Aids warning over bushmeat trade
An Aids-like virus has been found in African hunters who have eaten ape meat which is being sold illegally in the UK.
A leading scientist has told the File On 4 programme that the virus was probably passed on to tribesmen via body fluids when the animals were slaughtered and butchered.
Assistant Professor Nathan Wolfe, who tested more than 1,000 pygmy hunters for Johns Hopkins University, found a retrovirus from the same family as HIV in a number of them.
“This is the area of the world where HIV came from, and this is most likely the mechanism by which HIV emerged into the human population,” he said.
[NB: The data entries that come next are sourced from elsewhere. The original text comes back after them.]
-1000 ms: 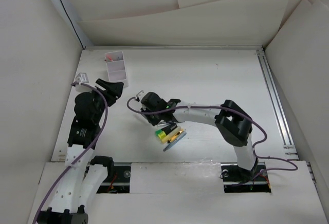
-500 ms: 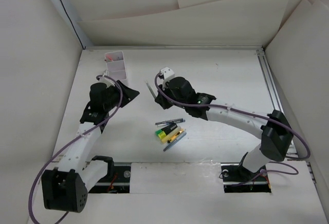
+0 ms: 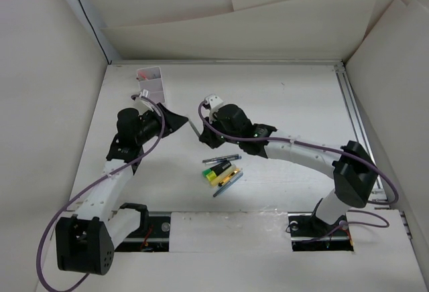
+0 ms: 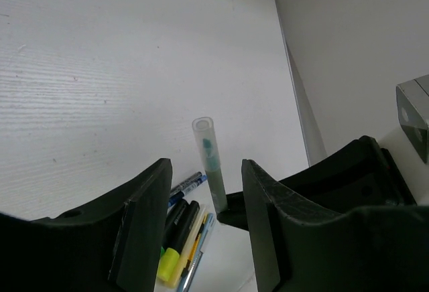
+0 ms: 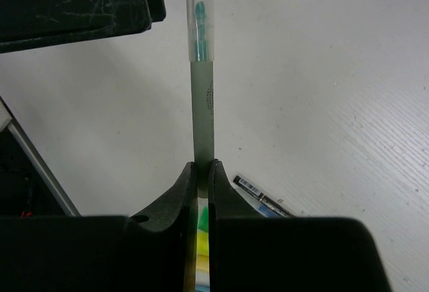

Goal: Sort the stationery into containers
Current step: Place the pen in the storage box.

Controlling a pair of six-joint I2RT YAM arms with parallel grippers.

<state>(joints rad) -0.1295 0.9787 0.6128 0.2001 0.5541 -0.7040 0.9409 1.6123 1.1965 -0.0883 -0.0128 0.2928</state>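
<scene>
- While the right gripper (image 5: 201, 171) pinches a clear teal-ink pen (image 5: 200, 98) by its barrel above the tabletop (image 3: 288, 104), the pen's long axis runs straight out of the grip, with the free end aimed toward the far-left corner.
- Left gripper (image 4: 204, 171) faces that end with its jaws spread, not touching it.
- Other pens and highlighters (image 3: 218, 171) lie heaped near the middle of the near edge.
- Divided box (image 3: 151, 86) sits at the far-left corner.

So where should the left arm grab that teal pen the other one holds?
Likely the bare stretch of the teal pen near its clear end; the right gripper pinches the lower part. The open left gripper faces that end, so coming end-on and closing across the slim barrel looks simplest.
</scene>
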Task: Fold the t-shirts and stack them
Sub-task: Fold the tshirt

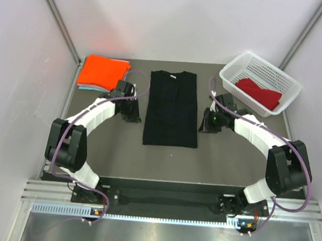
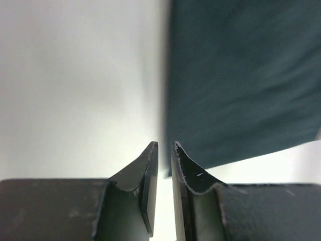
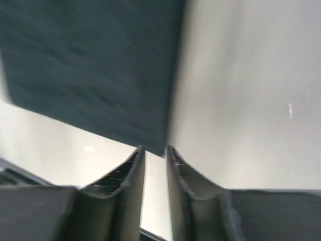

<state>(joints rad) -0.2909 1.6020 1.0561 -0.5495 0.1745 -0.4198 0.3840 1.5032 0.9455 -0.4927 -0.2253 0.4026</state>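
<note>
A: Where are my grippers?
B: I see the left gripper (image 1: 132,117) and right gripper (image 1: 205,125), jaws slightly parted and empty, flanking the black tee (image 1: 172,107).
A: Farther back?
B: Orange tee (image 1: 102,72) back-left; red tee (image 1: 258,93) inside the basket (image 1: 234,71).

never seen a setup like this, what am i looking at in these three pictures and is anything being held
Two robot arms are bolted at a table's near edge. The overhead picture looks down on them; the other two come from cameras on each wrist.

A long folded black t-shirt lies between the left gripper and the right gripper. At back left, a folded bright orange t-shirt sits on a pale teal one. A dark red t-shirt lies in the white plastic mesh basket.

Both grippers' jaws stand slightly apart, with nothing between them.
</note>
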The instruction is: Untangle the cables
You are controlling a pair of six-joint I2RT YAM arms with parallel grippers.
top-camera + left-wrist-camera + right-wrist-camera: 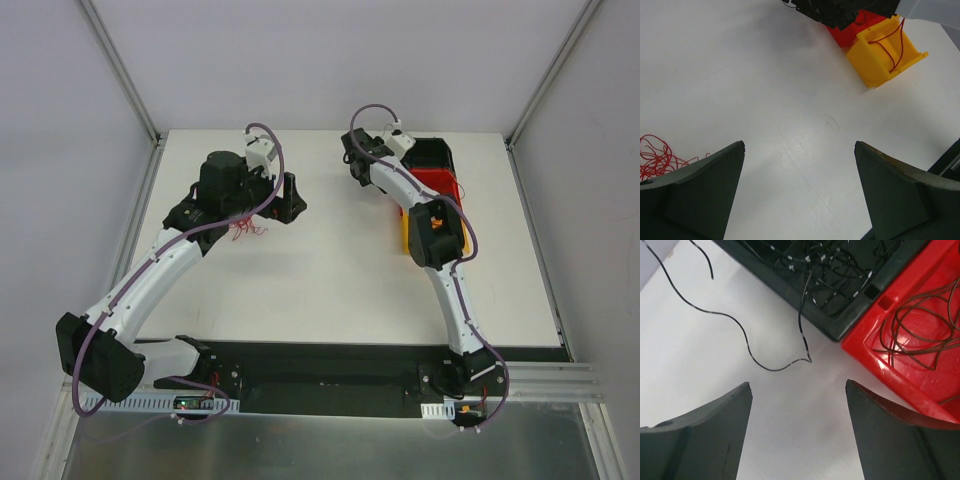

Although the full public health implications are still unknown, the fear is that the new disease will have global impact.
UK imports
The File On 4 team accompanied environmental health officers to spot inspections at London shops where they found meat from endangered species from West and Central Africa.
About 5,000 tonnes of bush meat, which originates from animals such as antelopes, snakes, gorillas and elephants, is eaten in Africa every year.
It is estimated that 12,000 tonnes of the meat is smuggled into the UK, although customs only seize 72 tonnes annually.
There may also be serious implications for the health of the British domestic livestock as the foot and mouth outbreak was linked to illegal meat imports in 2001.
Under cover
Posing as rich white loggers, File On 4 journalists travelled to Cameroon where pygmy hunters offered to kill gorillas, seen as the best meat, for 800 francs an animal.
The journalists were offered the skull, palms, and legs of the gorilla free of charge as long as they could provide the bullets to shoot it.
They were accompanied by an undercover worker from Cameroon’s Last Great Ape project who said: “They have killed so many gorillas we cannot tell you exactly how many.”
Abject poverty forces such hunters to kill any animal, no matter how rare or unfit for human consumption, and transport it out of the country through black markets.
The discovery of the bushmeat virus was first reported by Dr Wolfe in the Lancet in March 2004 but as yet there is no proof that anyone has died from the virus.